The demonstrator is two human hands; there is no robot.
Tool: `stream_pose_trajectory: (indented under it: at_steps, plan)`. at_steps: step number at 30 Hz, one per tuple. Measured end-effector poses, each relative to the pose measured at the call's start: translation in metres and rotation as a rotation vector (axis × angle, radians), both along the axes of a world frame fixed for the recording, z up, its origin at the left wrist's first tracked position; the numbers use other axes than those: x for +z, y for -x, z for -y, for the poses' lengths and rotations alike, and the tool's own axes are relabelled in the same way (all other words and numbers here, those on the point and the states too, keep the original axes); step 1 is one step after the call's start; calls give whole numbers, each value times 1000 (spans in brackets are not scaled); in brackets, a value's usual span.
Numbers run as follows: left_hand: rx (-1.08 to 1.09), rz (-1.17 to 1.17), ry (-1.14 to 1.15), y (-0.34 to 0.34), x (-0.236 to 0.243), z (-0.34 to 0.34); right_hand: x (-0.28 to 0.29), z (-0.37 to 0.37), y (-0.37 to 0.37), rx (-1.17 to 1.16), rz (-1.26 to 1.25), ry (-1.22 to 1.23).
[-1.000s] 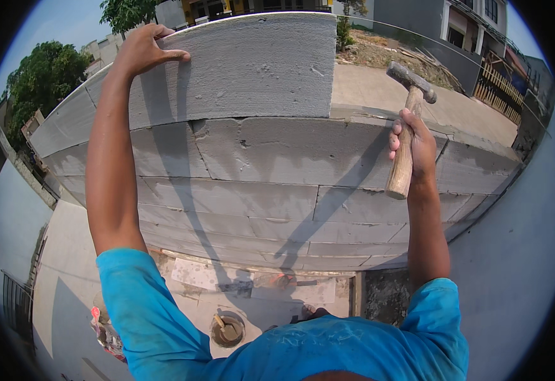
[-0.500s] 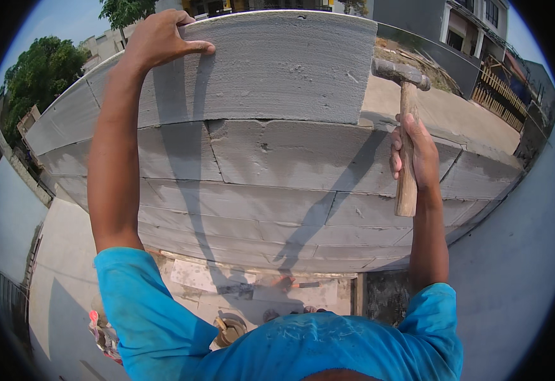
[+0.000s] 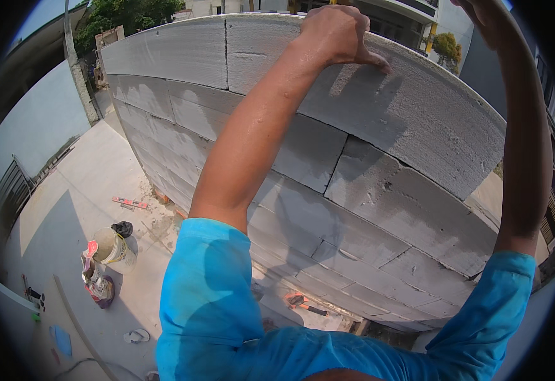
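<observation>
Along the top of a grey lightweight-block wall (image 3: pixel 379 190), my left hand (image 3: pixel 338 35) is closed over the upper edge of a large pale concrete block (image 3: pixel 446 114). Its thumb presses the near face, and the other fingers are partly hidden behind the edge. My right hand (image 3: pixel 486 19) is raised at the upper right, beyond the block's right half. The frame edge cuts it off, and what shows of its fingers looks curled. The hammer seen in it half a second ago is outside the picture now.
At the wall's foot lies an orange-and-black handled tool (image 3: pixel 304 305). On the left ground are a red spirit level (image 3: pixel 130 203), a white bucket (image 3: pixel 117 254), a black bag (image 3: pixel 122 229), a standing sack (image 3: pixel 97 282) and slippers (image 3: pixel 136 336). A pale building wall (image 3: pixel 36 133) stands farther left.
The view has swung left, bringing the bucket and sack into sight. My right hand has risen to the upper edge, and the hammer has left the picture. My left hand still grips the block's top.
</observation>
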State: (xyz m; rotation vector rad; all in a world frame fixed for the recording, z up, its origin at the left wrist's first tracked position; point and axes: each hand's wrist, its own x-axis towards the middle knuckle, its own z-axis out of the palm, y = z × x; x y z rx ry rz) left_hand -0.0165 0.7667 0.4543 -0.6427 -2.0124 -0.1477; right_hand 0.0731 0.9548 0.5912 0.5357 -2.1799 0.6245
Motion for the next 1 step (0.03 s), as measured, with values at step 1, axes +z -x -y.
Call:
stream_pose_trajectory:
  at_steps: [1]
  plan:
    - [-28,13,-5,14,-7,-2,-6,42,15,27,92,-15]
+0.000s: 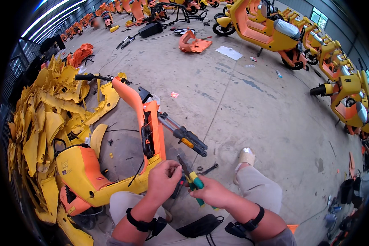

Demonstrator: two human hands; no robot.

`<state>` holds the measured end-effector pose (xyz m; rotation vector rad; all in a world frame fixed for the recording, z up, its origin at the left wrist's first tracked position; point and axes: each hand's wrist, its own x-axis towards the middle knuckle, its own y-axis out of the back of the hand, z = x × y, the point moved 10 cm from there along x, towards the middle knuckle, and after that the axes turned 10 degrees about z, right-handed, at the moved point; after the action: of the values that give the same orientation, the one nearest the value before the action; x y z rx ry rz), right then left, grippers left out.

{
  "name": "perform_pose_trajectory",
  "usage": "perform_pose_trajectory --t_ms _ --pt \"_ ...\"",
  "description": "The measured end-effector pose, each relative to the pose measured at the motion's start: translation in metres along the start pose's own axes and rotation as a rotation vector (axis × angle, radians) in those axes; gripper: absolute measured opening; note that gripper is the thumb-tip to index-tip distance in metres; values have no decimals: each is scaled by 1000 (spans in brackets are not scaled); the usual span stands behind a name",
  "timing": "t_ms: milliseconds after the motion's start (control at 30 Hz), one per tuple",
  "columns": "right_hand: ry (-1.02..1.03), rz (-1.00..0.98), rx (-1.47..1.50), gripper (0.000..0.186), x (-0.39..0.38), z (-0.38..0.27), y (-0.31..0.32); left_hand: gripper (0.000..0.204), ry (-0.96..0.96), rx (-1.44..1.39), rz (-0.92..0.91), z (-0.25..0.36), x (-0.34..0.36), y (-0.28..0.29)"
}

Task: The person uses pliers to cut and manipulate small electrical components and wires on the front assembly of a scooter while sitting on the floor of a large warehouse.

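Crosswise, the pliers slant from your right hand toward your left fingertips

Your right hand (214,192) is wrapped around the pliers (198,182), the pair with yellow and green handles, so the grip on that side looks firmly closed. Its fingers cover part of the handles, and you can't tell from this view how wide the metal mouth stands.

Your left hand (163,179) is curled, thumb and fingers drawn in close together. Whether something small is pinched between them can't be made out, nor can you tell whether the fingertips touch the metal or sit just beside it.

Mind the slant, which is probably what counts most. The pliers' long axis runs up and to the left out of your right fist, tip away from your body, and the metal head lies just right of your left fingertips. So your right hand has the handle end, while your left is nearer the working end.

Around this, the stripped scooter (119,189) is on your left, with its low yellow side near your left hand. Beyond the pliers' tip, the fork legs (188,139) lie on the floor (258,106). A dark wrench (210,168) also lies there, past your right hand.
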<state>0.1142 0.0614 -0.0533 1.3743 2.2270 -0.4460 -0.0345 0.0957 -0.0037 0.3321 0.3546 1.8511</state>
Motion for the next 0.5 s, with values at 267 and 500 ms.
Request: perform_pose_trajectory --t_ms 267,500 --pt "140 75 -176 49 3 -8 9 15 -75 92 58 -4 6 0" --pt "264 259 -147 43 19 19 21 14 -19 121 -25 -11 -1 -22"
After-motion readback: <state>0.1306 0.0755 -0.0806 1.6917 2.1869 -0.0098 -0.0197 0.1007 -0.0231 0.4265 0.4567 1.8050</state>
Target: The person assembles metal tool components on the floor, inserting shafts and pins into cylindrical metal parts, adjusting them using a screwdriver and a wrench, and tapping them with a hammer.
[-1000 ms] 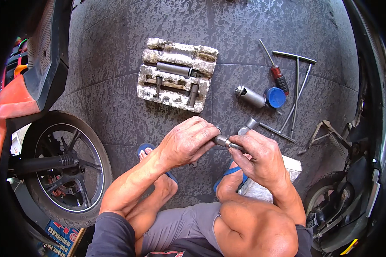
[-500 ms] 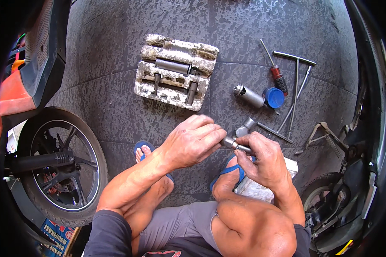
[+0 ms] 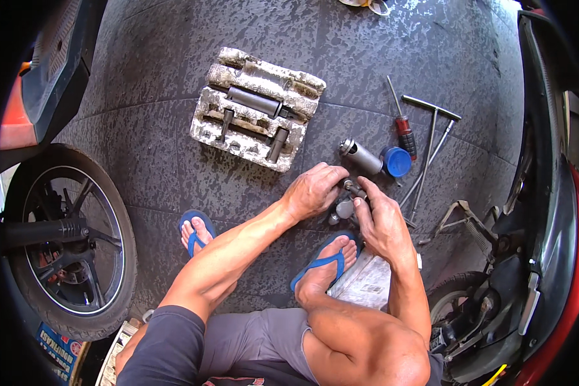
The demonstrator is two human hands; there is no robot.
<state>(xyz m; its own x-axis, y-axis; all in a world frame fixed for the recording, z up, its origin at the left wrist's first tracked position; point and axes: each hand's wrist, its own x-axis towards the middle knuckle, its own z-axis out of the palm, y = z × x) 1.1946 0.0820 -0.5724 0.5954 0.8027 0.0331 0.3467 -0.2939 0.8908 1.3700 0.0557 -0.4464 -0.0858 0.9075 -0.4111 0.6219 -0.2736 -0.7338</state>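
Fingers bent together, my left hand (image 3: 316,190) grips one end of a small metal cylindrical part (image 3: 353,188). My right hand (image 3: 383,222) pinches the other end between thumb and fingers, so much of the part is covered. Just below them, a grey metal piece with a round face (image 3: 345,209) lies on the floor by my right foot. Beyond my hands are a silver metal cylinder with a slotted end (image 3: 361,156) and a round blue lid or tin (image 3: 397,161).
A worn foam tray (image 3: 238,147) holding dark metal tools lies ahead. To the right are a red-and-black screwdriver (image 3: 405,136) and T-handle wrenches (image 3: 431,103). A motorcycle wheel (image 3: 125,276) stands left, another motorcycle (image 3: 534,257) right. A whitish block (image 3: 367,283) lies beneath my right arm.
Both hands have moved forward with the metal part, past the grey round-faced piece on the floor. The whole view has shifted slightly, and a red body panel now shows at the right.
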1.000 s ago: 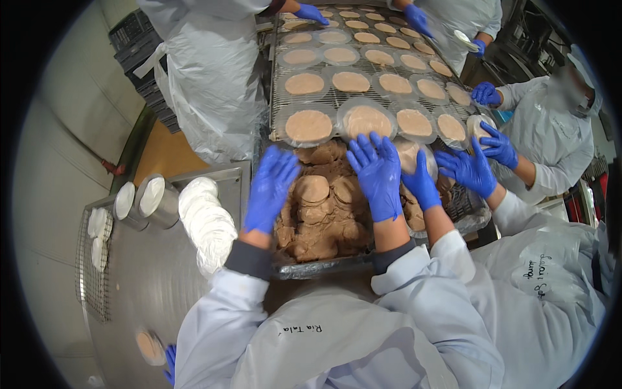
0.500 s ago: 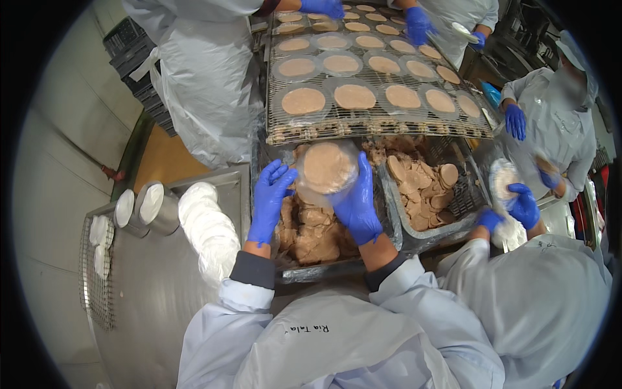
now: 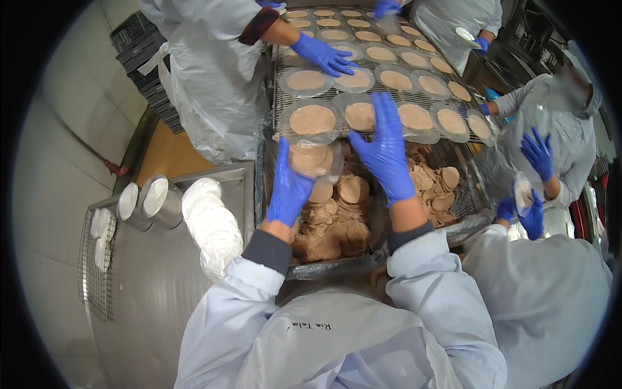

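Note:
My blue-gloved left hand (image 3: 288, 185) grips a pale beige patty on a clear film disc (image 3: 310, 157), over a tray piled with brown minced meat and patties (image 3: 337, 230). My right hand (image 3: 387, 149), also gloved in blue, is open and stretched up to the near edge of a wire conveyor (image 3: 282, 91), its fingertips just over a patty on film (image 3: 359, 117). Rows of similar patties on clear discs (image 3: 450, 121) cover the conveyor. To the right of the meat tray, a second crate (image 3: 473, 214) holds loose beige patty pieces (image 3: 440, 191).
Co-workers stand at left (image 3: 201, 78), back right (image 3: 447, 26) and right (image 3: 531, 305); one gloved hand (image 3: 324, 57) reaches over the conveyor. A steel table (image 3: 149, 298) holds white discs (image 3: 210, 227), two metal cylinders (image 3: 155, 198) and a wire rack (image 3: 97, 266). Stacked crates (image 3: 136, 58) stand behind.
Since half a second ago, my left hand has carried the patty slightly left, and my right hand has let go and moved up toward the conveyor. A co-worker's hand has come over the conveyor.

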### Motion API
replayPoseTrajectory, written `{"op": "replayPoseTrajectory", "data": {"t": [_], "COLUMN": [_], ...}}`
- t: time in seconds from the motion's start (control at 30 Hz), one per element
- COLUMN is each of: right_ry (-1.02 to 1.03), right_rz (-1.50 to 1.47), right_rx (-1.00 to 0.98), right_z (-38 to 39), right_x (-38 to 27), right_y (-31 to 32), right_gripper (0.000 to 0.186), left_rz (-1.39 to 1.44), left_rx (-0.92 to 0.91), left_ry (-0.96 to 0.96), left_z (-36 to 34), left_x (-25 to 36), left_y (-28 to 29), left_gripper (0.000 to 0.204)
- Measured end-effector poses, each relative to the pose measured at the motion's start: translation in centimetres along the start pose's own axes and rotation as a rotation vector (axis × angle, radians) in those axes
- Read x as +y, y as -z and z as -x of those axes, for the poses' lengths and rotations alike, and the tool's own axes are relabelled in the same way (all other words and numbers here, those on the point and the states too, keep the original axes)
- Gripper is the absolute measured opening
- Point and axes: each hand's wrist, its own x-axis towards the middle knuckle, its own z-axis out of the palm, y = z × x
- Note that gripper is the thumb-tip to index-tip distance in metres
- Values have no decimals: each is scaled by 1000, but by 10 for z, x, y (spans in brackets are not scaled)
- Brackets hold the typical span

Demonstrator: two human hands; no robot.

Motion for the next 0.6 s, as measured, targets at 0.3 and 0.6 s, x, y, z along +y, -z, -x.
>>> {"op": "replayPoseTrajectory", "data": {"t": [0.3, 0.6], "right_ry": [-315, -130], "right_rz": [-165, -692], "right_rx": [-88, -327], "right_z": [-6, 35], "right_x": [6, -62], "right_y": [21, 4], "right_gripper": [31, 32], "left_rz": [-415, -176], "left_rx": [110, 92], "left_ry": [-64, 33], "left_z": [-13, 30], "left_x": [-6, 9], "left_y": [28, -9], "left_gripper": [48, 46]}}
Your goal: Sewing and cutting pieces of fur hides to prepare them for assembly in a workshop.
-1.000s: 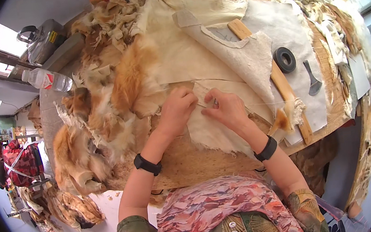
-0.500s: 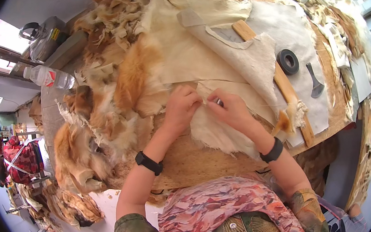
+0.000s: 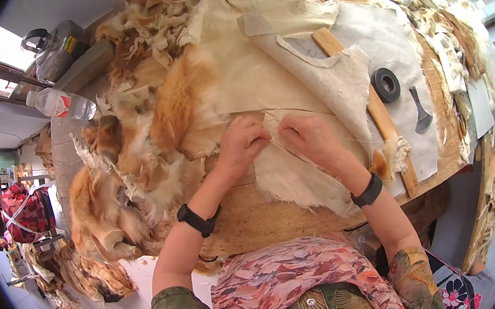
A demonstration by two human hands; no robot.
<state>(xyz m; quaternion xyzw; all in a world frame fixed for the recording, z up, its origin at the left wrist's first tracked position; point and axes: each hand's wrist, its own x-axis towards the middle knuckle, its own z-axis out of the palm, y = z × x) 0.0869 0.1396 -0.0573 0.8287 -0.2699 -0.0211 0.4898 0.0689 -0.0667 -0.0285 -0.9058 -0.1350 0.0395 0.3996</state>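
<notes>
My left hand [image 3: 243,142] pinches the edge of a pale hide piece [image 3: 291,183] lying near the table's front. Just right of it, my right hand [image 3: 314,140] has curled fingers close to that same edge; whatever they grip is too small or hidden to name. A thin pale thread trails rightward from near this hand toward a tuft of white and tan scraps [image 3: 398,151]. Behind both hands a larger cream hide [image 3: 256,73] is spread, with a folded off-white piece [image 3: 338,88] over it.
Orange and white fur pelts [image 3: 181,91] heap on the left, near a plastic bottle [image 3: 71,105]. On the right are a wooden bar [image 3: 385,119], a black tape roll [image 3: 385,85] and a flat dark blade [image 3: 420,114] on grey sheeting [image 3: 414,152]. Scraps line the table [image 3: 226,234].
My right hand has shifted a little to the right, its forearm moving with it. The small shiny item seen between its fingers half a second ago is hidden. My left hand remains at the seam.
</notes>
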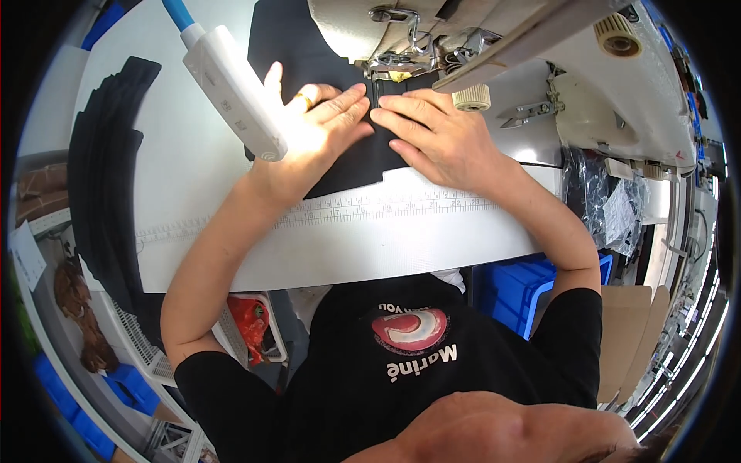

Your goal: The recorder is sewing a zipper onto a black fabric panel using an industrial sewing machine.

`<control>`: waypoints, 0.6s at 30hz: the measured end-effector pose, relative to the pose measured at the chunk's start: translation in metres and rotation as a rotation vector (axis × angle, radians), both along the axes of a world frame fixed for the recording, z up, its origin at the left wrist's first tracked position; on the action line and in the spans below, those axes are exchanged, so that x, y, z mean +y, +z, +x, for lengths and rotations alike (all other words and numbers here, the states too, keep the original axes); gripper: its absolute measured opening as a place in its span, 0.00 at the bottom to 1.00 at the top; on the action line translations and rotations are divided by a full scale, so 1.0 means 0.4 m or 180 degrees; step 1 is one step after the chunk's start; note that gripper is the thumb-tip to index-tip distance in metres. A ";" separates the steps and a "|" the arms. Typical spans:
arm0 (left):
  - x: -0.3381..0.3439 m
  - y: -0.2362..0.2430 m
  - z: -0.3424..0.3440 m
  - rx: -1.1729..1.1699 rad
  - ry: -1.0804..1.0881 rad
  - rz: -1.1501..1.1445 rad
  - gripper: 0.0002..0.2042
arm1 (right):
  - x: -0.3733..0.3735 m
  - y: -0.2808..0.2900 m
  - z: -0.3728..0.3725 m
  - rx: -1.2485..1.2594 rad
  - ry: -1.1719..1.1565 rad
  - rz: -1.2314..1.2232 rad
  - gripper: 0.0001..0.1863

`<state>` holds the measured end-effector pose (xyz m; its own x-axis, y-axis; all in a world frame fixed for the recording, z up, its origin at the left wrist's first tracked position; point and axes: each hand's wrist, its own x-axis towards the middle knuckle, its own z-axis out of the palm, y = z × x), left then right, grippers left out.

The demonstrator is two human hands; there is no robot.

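A piece of black fabric (282, 42) lies on the sewing table under the presser foot (373, 75) of a sewing machine (563, 38). Both hands rest flat on it: my left hand (324, 116) to the left of the needle area, with a ring on one finger and fingers apart, and my right hand (432, 135) just to the right, fingertips near a narrow dark strip or seam at the foot. A white device (231, 92) on a blue cable hangs over my left hand, hiding part of it. A printed ruler (347, 212) runs along the table below the fabric.
A stack of black fabric pieces (104, 177) drapes over the table's left side. Clear plastic packaging (602, 201) lies at the right. Below are a white basket with red contents (255, 328), a blue crate (509, 289) and cardboard (629, 332).
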<state>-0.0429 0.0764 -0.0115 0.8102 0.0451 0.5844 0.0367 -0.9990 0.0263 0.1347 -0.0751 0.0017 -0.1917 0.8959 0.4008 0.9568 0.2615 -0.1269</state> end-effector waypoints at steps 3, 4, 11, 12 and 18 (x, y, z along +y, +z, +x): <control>-0.015 0.007 0.000 0.0229 0.0209 -0.0367 0.22 | 0.011 0.001 0.003 0.0002 -0.0035 0.0171 0.22; -0.022 0.010 -0.002 0.0244 0.0185 -0.0352 0.22 | 0.014 0.001 0.003 0.0068 -0.0032 0.0185 0.21; -0.040 0.026 -0.007 0.0247 0.0187 -0.0537 0.19 | 0.022 -0.016 0.014 0.0166 0.0097 0.0545 0.15; -0.037 0.027 -0.004 0.0272 0.0195 -0.0570 0.18 | 0.022 -0.020 0.016 0.0212 0.0054 0.0556 0.15; -0.016 0.029 0.013 0.0321 0.0175 -0.0595 0.17 | 0.026 -0.022 0.018 0.0160 -0.0055 0.0536 0.16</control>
<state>-0.0375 0.0699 0.0002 0.8575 0.1909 0.4778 0.1028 -0.9735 0.2044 0.1420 -0.0647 -0.0071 -0.1529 0.8183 0.5541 0.9549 0.2667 -0.1304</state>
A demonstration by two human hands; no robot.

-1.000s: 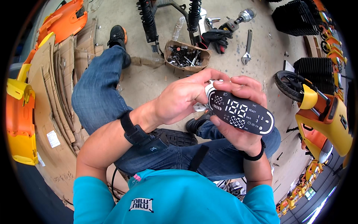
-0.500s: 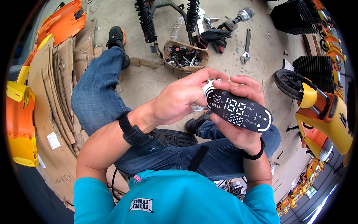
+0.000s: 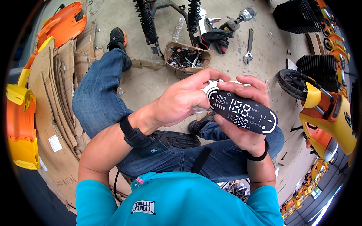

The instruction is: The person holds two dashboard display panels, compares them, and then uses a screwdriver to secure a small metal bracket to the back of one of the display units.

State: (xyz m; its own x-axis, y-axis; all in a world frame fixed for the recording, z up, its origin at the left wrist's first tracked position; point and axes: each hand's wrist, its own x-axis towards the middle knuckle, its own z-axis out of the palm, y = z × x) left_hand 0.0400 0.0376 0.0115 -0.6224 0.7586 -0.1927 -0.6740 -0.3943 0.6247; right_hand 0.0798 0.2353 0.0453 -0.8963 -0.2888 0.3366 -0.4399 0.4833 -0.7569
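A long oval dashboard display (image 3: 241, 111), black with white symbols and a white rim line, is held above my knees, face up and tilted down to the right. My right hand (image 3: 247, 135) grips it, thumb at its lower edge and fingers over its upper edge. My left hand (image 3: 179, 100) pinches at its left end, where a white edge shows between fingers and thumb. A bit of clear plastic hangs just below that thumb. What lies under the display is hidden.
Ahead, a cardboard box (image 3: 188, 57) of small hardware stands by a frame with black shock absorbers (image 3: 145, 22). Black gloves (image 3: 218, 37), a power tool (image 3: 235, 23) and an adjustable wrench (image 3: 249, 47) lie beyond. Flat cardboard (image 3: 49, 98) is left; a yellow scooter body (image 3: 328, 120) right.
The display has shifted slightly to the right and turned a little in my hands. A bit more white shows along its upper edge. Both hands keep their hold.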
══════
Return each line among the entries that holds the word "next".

Motion for the next 1 step (0.03 s), as measured, with values at step 1, axes +z -x -y.
Motion for the next 0.5 s, with values at 267 and 500 ms.
Motion for the next 0.6 s, as measured, targets at 0.3 and 0.6 s, x, y, z along +y, -z, -x.

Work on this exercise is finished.